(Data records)
_____
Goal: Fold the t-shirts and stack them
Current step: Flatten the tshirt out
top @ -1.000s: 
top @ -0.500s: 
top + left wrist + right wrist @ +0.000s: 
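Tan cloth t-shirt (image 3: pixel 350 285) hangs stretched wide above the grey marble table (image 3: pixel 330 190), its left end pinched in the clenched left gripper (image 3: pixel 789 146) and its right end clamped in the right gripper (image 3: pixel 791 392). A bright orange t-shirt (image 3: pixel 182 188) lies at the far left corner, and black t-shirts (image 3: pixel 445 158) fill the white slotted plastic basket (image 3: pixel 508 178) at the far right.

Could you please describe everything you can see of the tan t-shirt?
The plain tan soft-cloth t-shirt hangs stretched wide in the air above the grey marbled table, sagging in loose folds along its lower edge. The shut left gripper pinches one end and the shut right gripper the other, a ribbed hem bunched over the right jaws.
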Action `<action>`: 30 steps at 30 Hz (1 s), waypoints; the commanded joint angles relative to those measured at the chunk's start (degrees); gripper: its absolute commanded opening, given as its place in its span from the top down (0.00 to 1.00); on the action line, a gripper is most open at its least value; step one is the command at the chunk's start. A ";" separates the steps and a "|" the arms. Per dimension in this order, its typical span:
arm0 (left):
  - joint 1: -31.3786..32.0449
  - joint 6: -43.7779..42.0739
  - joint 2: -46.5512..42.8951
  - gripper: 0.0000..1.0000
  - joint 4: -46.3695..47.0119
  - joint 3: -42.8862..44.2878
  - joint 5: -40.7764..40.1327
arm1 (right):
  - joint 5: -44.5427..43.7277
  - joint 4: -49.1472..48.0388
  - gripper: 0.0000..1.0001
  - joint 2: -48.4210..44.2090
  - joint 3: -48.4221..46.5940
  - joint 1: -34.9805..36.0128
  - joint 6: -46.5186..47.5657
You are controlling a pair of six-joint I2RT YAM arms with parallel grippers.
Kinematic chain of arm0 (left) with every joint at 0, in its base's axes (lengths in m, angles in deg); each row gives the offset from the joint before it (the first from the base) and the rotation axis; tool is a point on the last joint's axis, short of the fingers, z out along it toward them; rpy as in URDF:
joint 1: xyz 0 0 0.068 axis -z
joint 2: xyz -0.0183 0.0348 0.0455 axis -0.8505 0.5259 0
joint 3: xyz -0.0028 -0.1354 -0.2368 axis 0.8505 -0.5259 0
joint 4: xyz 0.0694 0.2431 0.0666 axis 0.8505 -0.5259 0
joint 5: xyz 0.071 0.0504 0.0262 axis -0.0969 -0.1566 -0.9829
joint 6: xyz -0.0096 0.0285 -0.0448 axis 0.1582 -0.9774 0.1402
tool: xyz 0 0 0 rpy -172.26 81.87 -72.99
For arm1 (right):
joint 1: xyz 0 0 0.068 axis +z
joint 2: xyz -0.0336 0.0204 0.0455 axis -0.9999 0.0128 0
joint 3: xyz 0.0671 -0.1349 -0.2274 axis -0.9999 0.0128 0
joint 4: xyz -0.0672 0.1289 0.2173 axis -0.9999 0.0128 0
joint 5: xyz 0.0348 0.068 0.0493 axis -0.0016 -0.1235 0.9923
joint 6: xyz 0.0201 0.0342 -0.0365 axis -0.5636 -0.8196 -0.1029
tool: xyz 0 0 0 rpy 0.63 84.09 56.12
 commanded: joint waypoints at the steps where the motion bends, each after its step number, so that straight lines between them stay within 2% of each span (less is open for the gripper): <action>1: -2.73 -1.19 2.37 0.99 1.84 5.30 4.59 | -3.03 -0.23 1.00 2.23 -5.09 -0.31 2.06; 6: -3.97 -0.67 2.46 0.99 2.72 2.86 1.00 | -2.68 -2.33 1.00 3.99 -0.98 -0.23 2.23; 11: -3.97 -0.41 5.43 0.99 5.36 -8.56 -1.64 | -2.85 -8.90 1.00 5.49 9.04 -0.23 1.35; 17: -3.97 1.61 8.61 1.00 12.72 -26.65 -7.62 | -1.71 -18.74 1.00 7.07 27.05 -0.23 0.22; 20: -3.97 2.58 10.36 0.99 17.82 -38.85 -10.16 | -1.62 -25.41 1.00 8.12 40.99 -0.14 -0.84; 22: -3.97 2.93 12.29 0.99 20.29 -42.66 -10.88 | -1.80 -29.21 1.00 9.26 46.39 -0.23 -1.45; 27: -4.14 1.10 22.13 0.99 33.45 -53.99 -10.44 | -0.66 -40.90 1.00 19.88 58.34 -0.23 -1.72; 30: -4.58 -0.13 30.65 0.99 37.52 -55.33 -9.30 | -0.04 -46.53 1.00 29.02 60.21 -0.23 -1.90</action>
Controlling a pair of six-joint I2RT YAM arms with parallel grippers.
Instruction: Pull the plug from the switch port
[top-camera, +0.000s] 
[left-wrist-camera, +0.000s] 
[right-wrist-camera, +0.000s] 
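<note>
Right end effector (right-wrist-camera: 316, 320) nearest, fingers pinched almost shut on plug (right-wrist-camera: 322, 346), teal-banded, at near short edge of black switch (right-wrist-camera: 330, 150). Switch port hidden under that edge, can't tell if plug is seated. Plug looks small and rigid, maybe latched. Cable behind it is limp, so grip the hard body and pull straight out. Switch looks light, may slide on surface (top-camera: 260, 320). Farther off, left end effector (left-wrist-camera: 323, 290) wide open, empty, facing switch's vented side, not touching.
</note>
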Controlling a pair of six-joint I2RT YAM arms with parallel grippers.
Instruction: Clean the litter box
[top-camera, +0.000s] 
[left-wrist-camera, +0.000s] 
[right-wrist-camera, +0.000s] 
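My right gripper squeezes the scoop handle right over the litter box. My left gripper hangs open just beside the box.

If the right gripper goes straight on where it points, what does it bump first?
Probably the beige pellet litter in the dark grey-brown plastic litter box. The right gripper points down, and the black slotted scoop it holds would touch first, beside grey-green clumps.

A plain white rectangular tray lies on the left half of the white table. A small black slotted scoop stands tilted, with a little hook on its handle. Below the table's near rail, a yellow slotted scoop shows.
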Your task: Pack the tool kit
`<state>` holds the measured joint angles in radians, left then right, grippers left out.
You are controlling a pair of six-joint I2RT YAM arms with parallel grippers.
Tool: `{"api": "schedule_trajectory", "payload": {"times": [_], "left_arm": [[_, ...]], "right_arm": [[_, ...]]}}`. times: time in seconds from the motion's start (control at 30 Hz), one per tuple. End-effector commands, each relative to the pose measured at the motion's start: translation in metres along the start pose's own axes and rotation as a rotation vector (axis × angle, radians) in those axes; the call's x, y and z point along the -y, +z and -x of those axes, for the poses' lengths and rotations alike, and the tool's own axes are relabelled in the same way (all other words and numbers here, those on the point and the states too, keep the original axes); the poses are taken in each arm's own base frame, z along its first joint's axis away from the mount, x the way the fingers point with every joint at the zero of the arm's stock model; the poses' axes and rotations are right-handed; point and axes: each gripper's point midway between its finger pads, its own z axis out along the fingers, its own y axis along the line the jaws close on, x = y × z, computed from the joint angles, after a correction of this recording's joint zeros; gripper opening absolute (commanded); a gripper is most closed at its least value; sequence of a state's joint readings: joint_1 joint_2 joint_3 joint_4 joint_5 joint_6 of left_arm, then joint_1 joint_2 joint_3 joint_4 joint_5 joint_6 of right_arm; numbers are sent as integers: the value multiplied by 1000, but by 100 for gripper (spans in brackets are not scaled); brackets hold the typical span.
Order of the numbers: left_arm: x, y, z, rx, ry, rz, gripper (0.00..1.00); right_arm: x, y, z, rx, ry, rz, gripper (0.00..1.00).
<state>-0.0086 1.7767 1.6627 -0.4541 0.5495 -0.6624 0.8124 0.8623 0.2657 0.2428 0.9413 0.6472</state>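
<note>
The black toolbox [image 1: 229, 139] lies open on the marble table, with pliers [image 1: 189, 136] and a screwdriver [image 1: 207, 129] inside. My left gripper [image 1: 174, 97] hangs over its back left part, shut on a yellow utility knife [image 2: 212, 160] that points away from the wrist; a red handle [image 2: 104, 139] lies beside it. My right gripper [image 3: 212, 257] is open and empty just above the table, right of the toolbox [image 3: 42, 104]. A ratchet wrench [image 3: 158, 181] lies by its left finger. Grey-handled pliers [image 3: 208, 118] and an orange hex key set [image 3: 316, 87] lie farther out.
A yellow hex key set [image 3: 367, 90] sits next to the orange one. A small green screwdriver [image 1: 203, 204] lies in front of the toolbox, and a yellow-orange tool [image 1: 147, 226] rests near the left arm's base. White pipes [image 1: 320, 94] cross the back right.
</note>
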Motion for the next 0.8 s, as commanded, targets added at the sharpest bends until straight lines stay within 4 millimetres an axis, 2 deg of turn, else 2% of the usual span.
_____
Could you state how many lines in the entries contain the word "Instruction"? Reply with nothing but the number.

FINAL ANSWER → 2